▶ Required work
How many of the lines below include the word "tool"? Only the number should be given.

▶ Source material
= = = = = = =

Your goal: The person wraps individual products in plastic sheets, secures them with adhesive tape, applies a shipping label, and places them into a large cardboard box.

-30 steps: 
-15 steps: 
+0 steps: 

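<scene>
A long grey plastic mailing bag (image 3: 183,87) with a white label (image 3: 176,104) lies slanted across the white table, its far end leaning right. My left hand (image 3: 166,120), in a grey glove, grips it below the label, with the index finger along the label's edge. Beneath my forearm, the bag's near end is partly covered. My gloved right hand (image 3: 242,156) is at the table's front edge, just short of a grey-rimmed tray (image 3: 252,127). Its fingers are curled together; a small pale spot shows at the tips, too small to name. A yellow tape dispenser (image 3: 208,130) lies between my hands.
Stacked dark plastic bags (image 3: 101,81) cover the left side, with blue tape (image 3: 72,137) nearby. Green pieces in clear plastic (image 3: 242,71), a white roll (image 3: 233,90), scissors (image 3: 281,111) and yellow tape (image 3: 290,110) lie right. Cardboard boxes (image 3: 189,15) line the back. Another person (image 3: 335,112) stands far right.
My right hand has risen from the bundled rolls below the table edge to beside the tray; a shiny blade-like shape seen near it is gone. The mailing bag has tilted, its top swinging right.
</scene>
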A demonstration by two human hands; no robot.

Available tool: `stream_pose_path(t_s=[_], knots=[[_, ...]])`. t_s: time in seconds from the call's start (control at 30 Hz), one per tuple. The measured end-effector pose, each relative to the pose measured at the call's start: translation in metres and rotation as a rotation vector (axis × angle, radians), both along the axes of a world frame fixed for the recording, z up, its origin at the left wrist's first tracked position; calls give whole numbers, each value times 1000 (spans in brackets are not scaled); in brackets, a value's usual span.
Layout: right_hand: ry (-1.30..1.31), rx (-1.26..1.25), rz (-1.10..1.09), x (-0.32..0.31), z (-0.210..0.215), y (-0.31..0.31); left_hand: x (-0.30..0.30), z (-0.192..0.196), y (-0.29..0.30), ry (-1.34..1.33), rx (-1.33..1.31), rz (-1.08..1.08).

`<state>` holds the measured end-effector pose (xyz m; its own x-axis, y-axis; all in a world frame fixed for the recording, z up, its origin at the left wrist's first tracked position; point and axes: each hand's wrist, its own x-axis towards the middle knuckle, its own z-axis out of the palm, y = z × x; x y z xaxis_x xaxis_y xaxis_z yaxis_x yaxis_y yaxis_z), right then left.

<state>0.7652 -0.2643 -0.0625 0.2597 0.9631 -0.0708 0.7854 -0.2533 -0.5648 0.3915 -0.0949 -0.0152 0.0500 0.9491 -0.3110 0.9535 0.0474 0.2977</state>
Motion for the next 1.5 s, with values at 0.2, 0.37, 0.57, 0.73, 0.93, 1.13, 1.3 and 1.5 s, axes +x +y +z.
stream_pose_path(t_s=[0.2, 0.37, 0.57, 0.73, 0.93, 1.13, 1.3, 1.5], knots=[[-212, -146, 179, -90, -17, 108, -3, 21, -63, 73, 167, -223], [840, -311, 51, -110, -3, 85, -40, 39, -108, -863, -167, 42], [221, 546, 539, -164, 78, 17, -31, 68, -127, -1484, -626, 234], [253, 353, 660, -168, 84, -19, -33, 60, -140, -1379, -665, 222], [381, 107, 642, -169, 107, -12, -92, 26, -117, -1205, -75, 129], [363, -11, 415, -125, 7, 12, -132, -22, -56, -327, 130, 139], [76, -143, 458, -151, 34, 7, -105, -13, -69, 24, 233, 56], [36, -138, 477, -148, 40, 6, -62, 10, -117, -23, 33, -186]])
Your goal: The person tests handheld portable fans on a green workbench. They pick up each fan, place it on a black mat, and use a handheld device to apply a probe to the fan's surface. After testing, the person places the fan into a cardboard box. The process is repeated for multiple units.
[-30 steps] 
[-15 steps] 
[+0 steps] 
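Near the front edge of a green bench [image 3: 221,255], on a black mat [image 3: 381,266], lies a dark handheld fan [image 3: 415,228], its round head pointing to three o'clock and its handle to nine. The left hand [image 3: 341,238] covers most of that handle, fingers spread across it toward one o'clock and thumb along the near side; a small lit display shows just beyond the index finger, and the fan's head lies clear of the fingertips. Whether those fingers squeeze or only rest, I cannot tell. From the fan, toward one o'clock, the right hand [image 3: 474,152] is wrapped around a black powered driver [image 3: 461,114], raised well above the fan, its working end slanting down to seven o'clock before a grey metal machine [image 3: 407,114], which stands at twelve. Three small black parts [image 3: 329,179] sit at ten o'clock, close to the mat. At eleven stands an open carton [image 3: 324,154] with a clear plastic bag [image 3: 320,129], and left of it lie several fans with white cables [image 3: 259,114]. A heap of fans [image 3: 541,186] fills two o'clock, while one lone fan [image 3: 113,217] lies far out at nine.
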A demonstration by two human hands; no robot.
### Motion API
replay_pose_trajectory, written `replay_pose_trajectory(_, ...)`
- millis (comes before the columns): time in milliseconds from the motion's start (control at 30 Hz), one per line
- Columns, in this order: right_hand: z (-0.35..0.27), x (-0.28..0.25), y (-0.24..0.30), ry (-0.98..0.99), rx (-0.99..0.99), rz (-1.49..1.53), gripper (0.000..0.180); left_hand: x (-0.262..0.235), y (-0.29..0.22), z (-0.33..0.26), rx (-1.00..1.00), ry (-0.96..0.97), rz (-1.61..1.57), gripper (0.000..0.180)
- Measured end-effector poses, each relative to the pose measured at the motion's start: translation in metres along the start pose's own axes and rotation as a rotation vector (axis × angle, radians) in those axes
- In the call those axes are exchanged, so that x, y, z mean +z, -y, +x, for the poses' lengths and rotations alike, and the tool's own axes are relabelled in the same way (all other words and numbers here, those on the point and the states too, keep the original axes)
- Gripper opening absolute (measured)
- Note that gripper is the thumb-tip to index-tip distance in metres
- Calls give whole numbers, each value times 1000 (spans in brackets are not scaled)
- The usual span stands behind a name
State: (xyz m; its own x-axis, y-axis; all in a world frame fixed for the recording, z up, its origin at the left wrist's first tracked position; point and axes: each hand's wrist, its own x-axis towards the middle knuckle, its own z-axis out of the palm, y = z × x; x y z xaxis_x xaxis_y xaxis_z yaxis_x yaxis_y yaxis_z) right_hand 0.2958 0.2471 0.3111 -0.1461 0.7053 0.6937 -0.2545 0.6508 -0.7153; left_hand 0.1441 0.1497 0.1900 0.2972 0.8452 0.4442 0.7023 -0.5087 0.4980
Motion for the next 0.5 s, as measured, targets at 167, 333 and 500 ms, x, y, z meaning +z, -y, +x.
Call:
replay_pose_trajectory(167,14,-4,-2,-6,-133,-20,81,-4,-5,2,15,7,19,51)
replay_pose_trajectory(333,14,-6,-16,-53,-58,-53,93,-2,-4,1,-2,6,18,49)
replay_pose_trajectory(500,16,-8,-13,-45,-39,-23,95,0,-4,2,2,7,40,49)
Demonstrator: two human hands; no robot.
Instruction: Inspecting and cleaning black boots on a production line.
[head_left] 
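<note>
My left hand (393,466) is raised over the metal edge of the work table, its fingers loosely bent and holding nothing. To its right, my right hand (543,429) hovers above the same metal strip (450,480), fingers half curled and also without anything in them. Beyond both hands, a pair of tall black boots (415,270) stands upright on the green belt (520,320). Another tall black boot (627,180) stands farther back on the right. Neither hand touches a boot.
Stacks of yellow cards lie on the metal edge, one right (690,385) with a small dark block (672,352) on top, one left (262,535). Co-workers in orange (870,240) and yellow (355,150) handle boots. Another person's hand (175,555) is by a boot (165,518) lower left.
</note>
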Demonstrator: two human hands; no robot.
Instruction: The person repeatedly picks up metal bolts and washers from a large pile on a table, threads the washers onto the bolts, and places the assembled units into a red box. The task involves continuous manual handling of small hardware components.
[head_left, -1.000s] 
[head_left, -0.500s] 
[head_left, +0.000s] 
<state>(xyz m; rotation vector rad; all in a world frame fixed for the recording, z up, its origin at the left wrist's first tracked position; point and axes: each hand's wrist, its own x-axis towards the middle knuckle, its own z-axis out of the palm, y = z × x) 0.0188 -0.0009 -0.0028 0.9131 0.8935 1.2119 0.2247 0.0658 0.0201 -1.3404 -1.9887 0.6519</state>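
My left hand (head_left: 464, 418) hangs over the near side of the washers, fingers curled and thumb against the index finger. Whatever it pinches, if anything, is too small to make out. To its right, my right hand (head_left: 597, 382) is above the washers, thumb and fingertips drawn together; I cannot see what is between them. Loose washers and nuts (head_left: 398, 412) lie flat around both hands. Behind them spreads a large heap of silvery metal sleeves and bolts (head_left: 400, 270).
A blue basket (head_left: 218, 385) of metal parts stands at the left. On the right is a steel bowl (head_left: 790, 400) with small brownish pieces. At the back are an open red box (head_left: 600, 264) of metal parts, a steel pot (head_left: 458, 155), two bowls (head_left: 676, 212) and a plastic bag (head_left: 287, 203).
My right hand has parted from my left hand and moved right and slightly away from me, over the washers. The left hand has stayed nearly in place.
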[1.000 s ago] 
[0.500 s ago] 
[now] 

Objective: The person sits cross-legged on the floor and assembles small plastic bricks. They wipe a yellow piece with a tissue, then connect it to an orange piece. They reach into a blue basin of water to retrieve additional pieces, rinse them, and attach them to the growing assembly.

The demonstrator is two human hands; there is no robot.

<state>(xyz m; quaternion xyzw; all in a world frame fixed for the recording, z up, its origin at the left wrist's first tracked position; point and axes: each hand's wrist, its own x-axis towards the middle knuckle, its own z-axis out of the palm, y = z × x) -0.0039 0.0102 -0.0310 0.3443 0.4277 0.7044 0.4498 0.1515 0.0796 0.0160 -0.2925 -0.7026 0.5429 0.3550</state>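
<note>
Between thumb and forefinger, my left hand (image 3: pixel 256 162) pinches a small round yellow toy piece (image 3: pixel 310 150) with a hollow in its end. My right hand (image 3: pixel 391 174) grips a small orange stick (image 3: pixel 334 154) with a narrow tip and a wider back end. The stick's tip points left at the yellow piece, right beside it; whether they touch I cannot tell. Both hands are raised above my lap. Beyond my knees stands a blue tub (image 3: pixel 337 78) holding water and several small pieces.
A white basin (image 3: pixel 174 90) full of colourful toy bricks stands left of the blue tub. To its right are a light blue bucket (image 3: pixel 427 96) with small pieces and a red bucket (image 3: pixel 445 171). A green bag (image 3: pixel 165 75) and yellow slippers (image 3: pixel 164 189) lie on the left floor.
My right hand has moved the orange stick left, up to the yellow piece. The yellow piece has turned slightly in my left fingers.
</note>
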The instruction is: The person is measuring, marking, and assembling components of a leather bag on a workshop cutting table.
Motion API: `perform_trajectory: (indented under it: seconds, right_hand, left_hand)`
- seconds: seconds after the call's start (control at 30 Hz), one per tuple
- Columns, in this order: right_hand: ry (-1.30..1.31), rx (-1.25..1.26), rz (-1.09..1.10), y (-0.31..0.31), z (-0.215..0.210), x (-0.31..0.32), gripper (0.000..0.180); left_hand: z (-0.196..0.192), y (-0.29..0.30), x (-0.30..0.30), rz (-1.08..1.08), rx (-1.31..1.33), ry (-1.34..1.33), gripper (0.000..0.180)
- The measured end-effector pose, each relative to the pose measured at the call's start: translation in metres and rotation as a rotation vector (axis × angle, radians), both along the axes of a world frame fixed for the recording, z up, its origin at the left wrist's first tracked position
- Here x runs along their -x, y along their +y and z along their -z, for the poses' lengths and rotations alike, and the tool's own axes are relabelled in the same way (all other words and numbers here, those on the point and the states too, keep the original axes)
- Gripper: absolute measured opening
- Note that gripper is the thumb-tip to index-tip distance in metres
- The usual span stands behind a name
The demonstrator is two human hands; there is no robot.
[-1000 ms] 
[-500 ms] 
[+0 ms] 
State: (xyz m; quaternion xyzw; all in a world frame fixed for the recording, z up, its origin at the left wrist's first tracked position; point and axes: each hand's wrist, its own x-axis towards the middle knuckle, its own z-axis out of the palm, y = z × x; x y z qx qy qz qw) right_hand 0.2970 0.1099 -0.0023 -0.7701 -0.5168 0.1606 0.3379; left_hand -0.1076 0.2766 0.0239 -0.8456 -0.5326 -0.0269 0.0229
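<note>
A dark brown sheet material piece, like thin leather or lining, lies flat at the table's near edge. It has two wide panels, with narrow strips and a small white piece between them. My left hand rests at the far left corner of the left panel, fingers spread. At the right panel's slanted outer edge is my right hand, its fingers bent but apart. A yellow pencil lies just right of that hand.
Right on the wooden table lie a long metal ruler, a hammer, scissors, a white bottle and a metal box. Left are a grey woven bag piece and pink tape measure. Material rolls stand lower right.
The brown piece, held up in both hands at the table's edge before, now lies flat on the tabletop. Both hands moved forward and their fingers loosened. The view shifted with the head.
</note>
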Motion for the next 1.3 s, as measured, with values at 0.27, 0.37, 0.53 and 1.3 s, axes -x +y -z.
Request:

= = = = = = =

▶ Result of the task
3